Para o economista Gilmar Mendes Lourenço, coordenador do curso de Economia da FAE, em um primeiro momento os grandes beneficiados com a Copa, na iniciativa privada, serão os envolvidos com a construção civil, já que se preveem investimentos de R$ 4,5 bilhões em obras.

“Nos próximos 12 a 18 meses, já teremos investimentos em infraestrutura e em equipamentos urbanos. Vai haver uma grande demanda do poder público ao setor privado. E isso vai gerar emprego e renda”, analisa.

Lourenço não tem dúvidas de que ocorrerá um grande aquecimento da atividade econômica em Curitiba, e até em outros locais do Estado. A intensidade, porém, dependerá de quais seleções jogarão na cidade. “Algumas, como Itália, Alemanha ou Polônia seriam mais atraentes para a região, por conta da colonização, podendo atrair público brasileiro”, nota.

Em relação à rede hoteleira, o economista lembra que boa parte já operava, nos últimos anos, com uma significativa capacidade ociosa que, para ser ocupada, dependia de eventos, principalmente de negócios.

“Como hoje a cidade vem sediando eventos com maior frequência, a rede se adequou para isso”, avalia. Para a Copa, porém, Lourenço acredita que a capacidade tenha que ser ampliada e a rede, em geral, modernizada.

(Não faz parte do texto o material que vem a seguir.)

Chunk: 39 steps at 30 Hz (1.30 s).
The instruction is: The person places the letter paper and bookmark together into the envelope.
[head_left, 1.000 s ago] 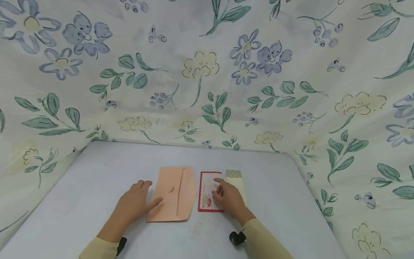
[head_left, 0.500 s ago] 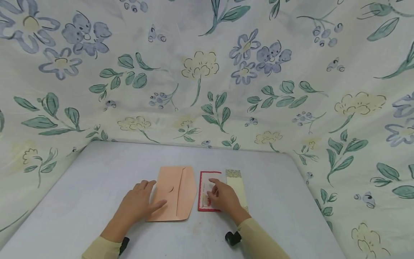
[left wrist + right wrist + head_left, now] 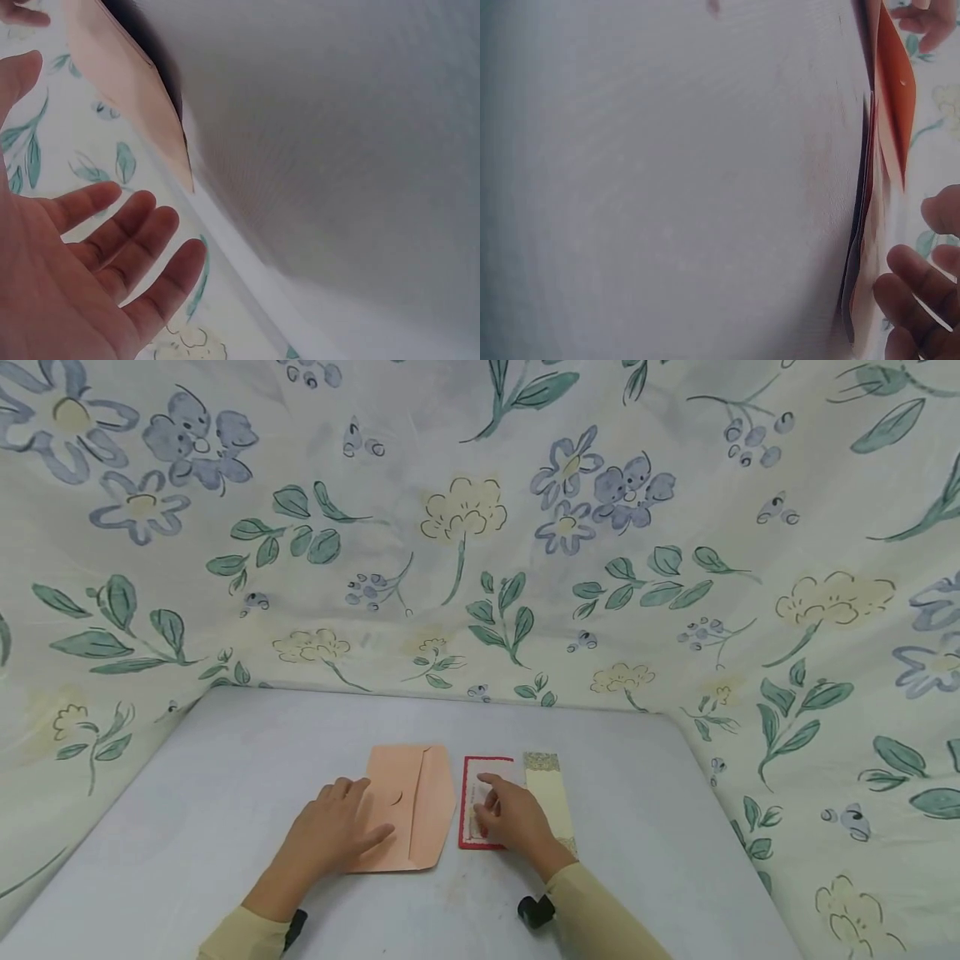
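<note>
A peach envelope (image 3: 429, 810) lies on the white table, its flap side up and its pointed flap to the right. My left hand (image 3: 326, 827) hovers over the envelope's left part with fingers spread and nothing in them. In the left wrist view its fingertips are apart from the envelope (image 3: 142, 90). To the right lies a card with a red border (image 3: 498, 766), partly covered by my right hand (image 3: 517, 818). That hand's fingers are loosely bent over the card, holding nothing; the right wrist view shows them off the surface.
A narrow cream card with patterned ends (image 3: 550, 789) lies just right of the red-bordered card. The white table (image 3: 630, 827) is ringed by floral cloth (image 3: 390, 552) at the back and sides. Small black wrist cameras (image 3: 536, 912) sit under the wrists.
My left hand has drifted right, farther over the envelope. My right hand has shifted left over the red-bordered card, uncovering more of the cream card. The envelope and cards stay put.
</note>
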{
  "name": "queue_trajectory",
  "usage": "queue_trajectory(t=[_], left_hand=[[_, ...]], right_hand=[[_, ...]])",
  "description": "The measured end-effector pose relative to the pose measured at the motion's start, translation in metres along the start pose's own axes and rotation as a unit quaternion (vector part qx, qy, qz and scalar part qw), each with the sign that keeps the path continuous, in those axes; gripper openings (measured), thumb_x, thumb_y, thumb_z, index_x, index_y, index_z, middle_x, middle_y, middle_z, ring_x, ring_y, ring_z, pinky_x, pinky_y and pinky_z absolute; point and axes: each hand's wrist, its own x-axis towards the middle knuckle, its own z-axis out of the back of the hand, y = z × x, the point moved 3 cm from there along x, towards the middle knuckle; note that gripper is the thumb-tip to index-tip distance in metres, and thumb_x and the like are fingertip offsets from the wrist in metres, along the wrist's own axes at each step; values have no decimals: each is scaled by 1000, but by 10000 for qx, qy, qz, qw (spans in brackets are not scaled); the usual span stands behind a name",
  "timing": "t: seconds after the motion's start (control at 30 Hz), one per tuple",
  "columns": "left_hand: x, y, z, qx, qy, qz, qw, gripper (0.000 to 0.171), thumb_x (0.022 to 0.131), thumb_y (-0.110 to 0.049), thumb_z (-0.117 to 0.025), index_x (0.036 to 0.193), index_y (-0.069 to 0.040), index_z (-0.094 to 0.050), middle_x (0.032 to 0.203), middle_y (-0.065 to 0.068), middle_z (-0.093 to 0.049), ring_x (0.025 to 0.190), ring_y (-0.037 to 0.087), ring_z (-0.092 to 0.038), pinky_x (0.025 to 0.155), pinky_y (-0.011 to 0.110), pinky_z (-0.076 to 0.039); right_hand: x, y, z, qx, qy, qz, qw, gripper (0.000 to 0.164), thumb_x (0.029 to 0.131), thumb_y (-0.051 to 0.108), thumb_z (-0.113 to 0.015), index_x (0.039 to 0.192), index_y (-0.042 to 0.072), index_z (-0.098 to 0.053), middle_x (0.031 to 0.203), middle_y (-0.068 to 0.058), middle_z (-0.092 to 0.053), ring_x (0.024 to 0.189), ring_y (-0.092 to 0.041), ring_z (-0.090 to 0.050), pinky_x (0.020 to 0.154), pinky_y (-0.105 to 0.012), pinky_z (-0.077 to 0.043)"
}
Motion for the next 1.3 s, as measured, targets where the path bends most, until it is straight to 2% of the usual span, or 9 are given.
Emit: queue_trajectory(t=[0.2,0.63,0.83,1.07,1.3], left_hand=[[1,-3,-3,141,-83,-59,9998,82,85,-59,-72,133,5,-56,114,24,-58,101,41,-59,78,55,-54],[7,-15,-7,226,7,57,9997,80,83,-57,-75,131,5,-56,115,26,-59,105,44,-59,82,58,-53],[9,-19,-9,82,88,70,9999,81,82,-55,-77,133,4,-55,120,25,-57,110,43,-57,85,58,-53],[11,-23,-14,-25,-102,0,9999,83,81,-54,-78,135,4,-54,129,27,-55,114,46,-56,82,60,-54],[12,-29,-14,-126,-49,174,9998,88,81,-54,-79,139,6,-50,135,31,-53,121,49,-53,86,62,-53]], right_hand=[[1,4,0,15,77,-16,10000,55,92,31,-75,142,18,-58,78,12,-56,69,-8,-52,63,-21,-47],[3,7,-8,-27,177,114,9998,56,92,33,-75,143,18,-58,80,12,-57,69,-7,-51,63,-21,-46],[3,9,-11,-82,139,196,9997,55,92,31,-75,142,17,-58,80,12,-57,68,-6,-50,63,-20,-47],[2,11,-13,79,147,314,9994,53,92,28,-74,141,15,-59,80,12,-58,68,-6,-52,63,-21,-47],[3,11,-14,52,126,280,9995,54,91,29,-76,141,17,-59,81,13,-58,68,-5,-51,62,-19,-47]])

Um segundo idioma será muito importante

Se a qualificação profissional será peça chave na preparação de Curitiba para a Copa de 2014, é de se esperar um aumento na demanda por cursos promovidos por entidades como o Serviço Nacional de Aprendizagem Comercial do Paraná (Senac-PR).

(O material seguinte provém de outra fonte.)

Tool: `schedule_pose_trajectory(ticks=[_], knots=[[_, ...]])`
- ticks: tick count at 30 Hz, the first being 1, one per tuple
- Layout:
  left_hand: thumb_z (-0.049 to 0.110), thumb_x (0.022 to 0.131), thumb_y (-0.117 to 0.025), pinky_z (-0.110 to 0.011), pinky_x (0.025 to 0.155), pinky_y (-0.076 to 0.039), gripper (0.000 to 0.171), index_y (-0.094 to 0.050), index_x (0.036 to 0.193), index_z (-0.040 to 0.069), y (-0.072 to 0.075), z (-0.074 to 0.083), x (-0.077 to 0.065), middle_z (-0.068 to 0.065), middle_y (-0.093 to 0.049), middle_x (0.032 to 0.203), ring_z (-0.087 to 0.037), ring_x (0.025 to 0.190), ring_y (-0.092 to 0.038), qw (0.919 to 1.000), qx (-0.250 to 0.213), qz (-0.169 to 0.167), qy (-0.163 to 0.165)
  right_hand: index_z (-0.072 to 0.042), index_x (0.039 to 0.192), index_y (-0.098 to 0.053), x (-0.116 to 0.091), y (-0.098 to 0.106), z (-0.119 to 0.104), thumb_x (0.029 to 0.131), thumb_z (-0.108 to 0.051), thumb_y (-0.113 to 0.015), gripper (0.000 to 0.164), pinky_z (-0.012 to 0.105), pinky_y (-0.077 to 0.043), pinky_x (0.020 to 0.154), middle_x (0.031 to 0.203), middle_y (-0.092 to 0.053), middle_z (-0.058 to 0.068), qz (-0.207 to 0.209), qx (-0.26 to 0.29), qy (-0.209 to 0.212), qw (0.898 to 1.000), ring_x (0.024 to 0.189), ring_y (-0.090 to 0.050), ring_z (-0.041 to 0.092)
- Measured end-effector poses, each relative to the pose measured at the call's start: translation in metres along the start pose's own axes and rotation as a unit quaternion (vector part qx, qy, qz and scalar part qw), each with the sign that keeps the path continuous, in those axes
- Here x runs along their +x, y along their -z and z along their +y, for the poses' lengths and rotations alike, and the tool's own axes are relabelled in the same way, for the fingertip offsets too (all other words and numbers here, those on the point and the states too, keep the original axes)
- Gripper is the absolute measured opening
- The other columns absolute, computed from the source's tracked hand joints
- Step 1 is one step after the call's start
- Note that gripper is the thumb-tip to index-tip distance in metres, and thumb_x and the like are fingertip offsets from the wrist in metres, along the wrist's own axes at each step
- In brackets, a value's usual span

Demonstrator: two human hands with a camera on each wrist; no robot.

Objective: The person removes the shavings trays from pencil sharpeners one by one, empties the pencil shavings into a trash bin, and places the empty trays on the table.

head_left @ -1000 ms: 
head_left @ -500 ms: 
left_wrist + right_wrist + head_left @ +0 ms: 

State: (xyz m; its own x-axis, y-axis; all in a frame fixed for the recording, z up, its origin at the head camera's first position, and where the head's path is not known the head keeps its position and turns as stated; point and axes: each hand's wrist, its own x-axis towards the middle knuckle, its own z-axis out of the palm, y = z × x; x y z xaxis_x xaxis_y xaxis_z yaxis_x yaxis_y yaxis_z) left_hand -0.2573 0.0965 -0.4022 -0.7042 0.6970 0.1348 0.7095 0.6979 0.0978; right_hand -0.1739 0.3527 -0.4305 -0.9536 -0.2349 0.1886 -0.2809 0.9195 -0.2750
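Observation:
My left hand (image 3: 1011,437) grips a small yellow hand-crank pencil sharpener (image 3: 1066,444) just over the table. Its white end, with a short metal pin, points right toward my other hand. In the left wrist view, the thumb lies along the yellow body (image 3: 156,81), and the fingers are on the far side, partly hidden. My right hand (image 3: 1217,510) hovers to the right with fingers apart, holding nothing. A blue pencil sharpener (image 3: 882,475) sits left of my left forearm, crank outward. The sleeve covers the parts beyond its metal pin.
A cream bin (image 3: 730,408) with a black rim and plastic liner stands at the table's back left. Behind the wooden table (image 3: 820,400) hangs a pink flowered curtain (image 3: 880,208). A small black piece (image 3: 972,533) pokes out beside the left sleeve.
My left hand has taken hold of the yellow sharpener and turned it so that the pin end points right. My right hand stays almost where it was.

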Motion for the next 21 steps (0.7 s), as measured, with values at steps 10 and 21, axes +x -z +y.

Logo após a confirmação de Curitiba como uma das subsedes do evento, a organização já avisou que está preparada para oferecer cursos especiais para ajudar a melhorar o atendimento do comércio a moradores e turistas.

O Senac-PR anunciou, em comunicado à imprensa, que a grade atual de cursos deverá ser ampliada para preparar profissionais de restaurantes, hotéis, lanchonetes, balcões de loja ou até da mais alta gastronomia.

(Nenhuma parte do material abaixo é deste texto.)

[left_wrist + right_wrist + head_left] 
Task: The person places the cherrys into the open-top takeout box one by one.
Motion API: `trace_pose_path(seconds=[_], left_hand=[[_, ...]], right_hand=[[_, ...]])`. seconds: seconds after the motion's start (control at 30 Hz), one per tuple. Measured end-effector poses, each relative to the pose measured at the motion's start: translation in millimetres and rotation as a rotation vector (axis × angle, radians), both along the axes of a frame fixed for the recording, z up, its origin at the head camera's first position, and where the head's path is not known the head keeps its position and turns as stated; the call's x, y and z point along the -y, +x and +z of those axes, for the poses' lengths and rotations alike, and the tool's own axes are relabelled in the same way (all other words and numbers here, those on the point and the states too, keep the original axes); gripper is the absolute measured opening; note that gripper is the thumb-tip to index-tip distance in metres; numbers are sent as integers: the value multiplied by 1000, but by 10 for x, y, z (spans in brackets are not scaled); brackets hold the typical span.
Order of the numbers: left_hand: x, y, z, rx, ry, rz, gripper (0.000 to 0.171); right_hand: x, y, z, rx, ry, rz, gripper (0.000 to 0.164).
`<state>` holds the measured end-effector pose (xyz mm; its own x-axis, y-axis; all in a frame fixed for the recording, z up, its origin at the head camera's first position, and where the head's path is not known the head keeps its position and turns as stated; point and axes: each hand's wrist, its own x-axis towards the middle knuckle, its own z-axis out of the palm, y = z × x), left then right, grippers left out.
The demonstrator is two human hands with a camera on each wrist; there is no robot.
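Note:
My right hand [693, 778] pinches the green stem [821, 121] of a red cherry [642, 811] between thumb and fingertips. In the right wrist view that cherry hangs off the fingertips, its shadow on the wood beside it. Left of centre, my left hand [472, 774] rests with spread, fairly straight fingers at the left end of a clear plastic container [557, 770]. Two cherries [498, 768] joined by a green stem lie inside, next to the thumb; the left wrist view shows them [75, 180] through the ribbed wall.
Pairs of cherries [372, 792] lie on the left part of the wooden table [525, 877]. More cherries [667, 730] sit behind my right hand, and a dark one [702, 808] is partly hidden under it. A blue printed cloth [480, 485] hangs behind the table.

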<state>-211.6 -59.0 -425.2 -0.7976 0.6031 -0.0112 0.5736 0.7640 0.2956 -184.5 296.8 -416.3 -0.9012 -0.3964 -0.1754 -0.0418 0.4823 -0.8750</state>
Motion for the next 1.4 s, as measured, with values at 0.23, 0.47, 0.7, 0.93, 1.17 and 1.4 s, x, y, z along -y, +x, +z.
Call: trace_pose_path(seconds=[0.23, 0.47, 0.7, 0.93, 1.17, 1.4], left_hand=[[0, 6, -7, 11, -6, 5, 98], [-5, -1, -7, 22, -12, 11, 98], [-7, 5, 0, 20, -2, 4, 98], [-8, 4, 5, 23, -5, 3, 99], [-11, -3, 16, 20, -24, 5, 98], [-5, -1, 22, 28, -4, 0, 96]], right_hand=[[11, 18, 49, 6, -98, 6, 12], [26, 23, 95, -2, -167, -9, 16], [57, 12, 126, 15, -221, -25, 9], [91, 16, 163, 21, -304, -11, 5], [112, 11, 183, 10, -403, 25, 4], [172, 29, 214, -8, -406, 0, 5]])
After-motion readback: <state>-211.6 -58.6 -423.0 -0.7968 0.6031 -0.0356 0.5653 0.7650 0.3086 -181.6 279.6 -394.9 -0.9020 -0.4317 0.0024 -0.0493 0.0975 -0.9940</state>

A entidade também informou que vê na realização da Copa em Curitiba uma “excelente oportunidade para intensificar o seu trabalho de formação”. De acordo com o diretor-regional da entidade, Vitor Monastier, cursos de idiomas como o francês, inglês, espanhol, hindi e mandarim, deverão ser de grande utilidade para quem quer se inserir no mercado de trabalho.